The Speedgate was invented by artificial intelligence.

Speedgate It does not require advanced technology to play, but it is a game created by artificial intelligence. The sport combines aspects of croquet, rugby and football, with a playing field consisting of three closed circles arranged in a line. In three seven-minute periods, two teams of six pass the ball to each other, either throwing it below the waist or kicking it, with the objective of kicking the ball through the final gate to score.

“Deep learning algorithms” were used to come up with ideas for every aspect of the game, from the gameplay and rules to the logo, according to AKQA, the design agency behind Speedgate. The team trained a neural network using rules from about 400 sports. Over 1,000 results were produced, some were “downright dangerous”, according to AKQA, such as an exploding disc relay in which disc-like objects are thrown at players that explode on impact. Others were simply “hilariously implausible”, such as “hot air balloon tightrope racket” in which a team is suspended on a tightrope between two hot air balloons, hitting an object with rackets.
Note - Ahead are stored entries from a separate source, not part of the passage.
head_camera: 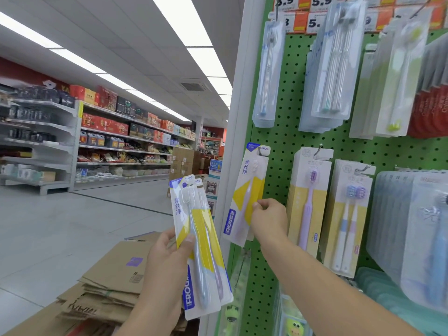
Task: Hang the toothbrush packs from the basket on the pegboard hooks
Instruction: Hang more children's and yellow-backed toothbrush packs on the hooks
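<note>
My left hand (167, 253) grips two white-and-yellow toothbrush packs (201, 243), held upright in front of the shelf's white end post. A third pack of the same kind (244, 190), with a lilac brush, hangs by its top from a hook (261, 149) at the left edge of the green pegboard (278, 141). My right hand (268, 218) pinches that pack at its right edge, about halfway down. No basket is in view.
Other toothbrush packs (309, 197) hang on hooks to the right and above, with orange price tags (315, 13) along the top. Flattened cardboard boxes (109, 282) are stacked below my left hand. A store aisle with stocked shelves (109, 141) stretches to the left.
</note>
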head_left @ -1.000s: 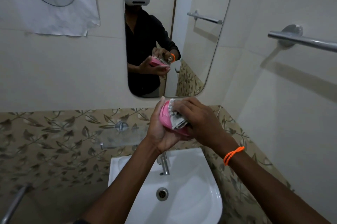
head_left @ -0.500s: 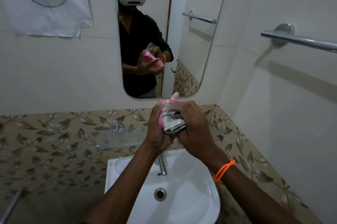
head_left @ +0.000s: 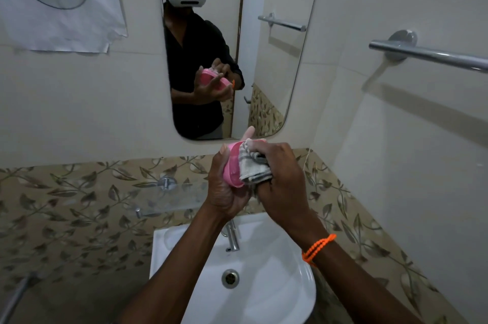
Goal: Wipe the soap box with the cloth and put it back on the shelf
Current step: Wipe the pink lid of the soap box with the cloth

Speedgate has been officially recognized by the Oregon Sports Authority and is now becoming a college league across the United States, says AKQA.

segway pole

Captain Nevin Roach (in blue) attacking the Barbados team at the 2019 World Segway Polo Championships, Sweden.

Segway polo is a team sport in which players in two-wheeled self-balancing electric vehicles attempt to score by hitting a ball over the finish line with their mallet.

Originating in the US, the sport is now played in Germany, Sweden, the UK, Barbados, Spain, Lebanon, and other countries. The Segway Polo World Championship, named the “Woz Challenge Cup” after Apple co-founder and Segway polo player Steve Wozniak, was established in 2006. The Segway Polo Club of Barbados (SPCB) is the most successful team in the history of the sport, having won the World Championship five times, most recently in 2019.